▸ WHAT THIS TASK INVOLVES
Your answer must be every line of the data that contains "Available".

^^^^^^^^

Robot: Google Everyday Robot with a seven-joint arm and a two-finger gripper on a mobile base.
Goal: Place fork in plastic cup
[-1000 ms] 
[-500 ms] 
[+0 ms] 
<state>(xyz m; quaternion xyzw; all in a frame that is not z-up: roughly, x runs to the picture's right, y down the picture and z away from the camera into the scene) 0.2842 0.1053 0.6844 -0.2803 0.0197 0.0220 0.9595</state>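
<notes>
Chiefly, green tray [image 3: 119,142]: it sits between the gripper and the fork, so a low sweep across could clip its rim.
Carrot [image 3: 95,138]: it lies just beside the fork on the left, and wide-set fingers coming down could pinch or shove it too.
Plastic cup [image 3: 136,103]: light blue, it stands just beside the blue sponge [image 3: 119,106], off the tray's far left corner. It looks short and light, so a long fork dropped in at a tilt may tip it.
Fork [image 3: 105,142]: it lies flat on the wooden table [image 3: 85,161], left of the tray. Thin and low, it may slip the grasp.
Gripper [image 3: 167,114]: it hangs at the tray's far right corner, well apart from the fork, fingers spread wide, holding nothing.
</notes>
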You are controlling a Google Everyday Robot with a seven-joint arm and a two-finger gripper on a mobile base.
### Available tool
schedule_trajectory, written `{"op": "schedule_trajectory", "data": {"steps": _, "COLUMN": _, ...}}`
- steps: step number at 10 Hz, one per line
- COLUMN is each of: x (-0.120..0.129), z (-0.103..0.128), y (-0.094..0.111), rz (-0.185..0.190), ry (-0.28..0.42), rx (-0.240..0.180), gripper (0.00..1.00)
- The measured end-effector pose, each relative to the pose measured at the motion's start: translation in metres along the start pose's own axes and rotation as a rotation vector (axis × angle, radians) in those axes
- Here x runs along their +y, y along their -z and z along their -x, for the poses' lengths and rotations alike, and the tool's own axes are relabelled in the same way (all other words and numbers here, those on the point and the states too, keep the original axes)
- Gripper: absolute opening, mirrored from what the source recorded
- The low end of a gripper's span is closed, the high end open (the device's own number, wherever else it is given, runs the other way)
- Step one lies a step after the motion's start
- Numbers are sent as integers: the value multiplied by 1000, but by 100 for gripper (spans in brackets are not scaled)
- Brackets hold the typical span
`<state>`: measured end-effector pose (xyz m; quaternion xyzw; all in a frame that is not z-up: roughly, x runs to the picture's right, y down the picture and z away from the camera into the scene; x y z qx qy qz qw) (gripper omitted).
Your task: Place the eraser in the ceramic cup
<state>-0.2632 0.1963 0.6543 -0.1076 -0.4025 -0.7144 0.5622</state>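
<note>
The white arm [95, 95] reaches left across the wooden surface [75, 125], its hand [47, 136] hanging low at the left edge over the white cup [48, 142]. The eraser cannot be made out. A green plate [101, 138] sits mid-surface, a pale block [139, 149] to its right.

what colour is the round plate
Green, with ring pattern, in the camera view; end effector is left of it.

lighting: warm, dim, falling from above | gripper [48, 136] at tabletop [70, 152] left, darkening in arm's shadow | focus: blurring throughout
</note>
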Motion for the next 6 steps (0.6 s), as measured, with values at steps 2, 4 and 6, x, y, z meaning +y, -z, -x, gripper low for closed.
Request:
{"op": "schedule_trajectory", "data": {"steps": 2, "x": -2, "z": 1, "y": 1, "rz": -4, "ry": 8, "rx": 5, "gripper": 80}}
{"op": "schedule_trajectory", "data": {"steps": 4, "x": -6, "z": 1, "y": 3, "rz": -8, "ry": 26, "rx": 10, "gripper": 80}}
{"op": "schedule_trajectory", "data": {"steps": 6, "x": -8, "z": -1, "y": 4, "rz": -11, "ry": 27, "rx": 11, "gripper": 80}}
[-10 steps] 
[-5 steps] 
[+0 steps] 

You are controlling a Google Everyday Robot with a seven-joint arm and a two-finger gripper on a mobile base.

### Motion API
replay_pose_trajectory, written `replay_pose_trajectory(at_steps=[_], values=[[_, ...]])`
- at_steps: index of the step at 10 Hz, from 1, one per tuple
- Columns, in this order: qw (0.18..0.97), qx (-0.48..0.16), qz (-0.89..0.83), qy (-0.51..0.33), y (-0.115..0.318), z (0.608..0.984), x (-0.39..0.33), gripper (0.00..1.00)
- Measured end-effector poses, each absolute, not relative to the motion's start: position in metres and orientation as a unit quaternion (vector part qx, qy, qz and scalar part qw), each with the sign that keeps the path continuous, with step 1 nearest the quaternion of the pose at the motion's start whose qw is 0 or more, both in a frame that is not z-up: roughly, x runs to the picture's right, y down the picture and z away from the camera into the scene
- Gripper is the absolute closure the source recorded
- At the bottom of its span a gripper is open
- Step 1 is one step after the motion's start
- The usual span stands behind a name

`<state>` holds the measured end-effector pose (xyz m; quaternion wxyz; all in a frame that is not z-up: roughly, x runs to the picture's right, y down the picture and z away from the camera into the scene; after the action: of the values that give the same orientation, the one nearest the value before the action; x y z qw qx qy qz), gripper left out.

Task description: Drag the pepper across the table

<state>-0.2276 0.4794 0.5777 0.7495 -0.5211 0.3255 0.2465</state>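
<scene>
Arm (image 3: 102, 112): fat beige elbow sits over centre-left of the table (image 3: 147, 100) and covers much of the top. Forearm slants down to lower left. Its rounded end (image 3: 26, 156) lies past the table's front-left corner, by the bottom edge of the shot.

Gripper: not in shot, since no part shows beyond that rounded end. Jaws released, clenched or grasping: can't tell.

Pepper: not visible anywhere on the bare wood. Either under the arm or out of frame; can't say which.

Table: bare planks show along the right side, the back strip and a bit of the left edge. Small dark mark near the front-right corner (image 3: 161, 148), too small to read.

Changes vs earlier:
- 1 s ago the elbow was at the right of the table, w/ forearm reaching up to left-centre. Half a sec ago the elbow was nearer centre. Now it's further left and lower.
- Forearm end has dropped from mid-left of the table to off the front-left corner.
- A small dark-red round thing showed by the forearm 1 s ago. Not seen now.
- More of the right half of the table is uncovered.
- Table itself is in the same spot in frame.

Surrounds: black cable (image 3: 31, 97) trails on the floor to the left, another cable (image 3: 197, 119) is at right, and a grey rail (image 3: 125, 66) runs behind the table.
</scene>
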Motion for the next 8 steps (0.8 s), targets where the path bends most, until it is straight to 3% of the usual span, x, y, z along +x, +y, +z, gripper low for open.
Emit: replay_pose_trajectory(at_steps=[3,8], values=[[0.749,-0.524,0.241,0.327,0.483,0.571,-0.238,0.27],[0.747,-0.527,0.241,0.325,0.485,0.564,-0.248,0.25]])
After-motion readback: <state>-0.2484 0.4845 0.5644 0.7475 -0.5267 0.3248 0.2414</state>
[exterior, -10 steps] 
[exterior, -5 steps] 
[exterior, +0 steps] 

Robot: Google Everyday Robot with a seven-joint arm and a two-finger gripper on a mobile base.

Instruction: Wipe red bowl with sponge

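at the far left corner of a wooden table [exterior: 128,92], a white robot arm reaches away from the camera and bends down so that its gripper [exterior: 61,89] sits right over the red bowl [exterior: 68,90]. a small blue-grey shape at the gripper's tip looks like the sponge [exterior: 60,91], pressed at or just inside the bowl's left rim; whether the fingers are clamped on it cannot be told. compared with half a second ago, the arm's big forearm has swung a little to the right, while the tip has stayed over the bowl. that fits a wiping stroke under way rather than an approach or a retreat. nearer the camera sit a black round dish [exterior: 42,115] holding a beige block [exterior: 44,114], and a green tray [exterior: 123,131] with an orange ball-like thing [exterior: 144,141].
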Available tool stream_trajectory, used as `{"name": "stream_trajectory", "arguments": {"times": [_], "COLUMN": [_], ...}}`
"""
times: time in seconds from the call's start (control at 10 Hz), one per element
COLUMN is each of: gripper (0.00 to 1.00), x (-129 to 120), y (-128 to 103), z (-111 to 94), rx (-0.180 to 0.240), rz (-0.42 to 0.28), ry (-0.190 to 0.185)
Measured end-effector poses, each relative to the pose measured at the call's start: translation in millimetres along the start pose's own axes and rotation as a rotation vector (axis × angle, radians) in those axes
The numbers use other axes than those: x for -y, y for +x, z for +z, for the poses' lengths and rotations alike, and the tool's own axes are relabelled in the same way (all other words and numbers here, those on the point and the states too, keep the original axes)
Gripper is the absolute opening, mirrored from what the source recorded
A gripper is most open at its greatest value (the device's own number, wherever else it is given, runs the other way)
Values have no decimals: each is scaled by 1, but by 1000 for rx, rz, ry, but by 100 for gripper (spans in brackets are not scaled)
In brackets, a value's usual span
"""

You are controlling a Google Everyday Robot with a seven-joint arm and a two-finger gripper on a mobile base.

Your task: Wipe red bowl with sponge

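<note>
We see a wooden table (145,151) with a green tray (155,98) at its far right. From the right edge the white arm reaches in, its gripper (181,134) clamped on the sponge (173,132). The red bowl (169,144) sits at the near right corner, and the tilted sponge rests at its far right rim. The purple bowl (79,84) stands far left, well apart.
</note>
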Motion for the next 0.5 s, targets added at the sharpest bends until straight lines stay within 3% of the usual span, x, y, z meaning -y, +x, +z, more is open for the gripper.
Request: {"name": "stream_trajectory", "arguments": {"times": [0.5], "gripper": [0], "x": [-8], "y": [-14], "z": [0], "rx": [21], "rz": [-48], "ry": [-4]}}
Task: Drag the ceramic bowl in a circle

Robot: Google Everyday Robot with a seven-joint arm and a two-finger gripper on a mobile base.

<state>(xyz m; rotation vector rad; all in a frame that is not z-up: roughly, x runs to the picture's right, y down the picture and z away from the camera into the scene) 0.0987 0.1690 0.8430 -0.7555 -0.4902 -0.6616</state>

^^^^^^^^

▸ RESULT
### Available tool
Available tool stream_trajectory, used as `{"name": "stream_trajectory", "arguments": {"times": [_], "COLUMN": [_], ...}}`

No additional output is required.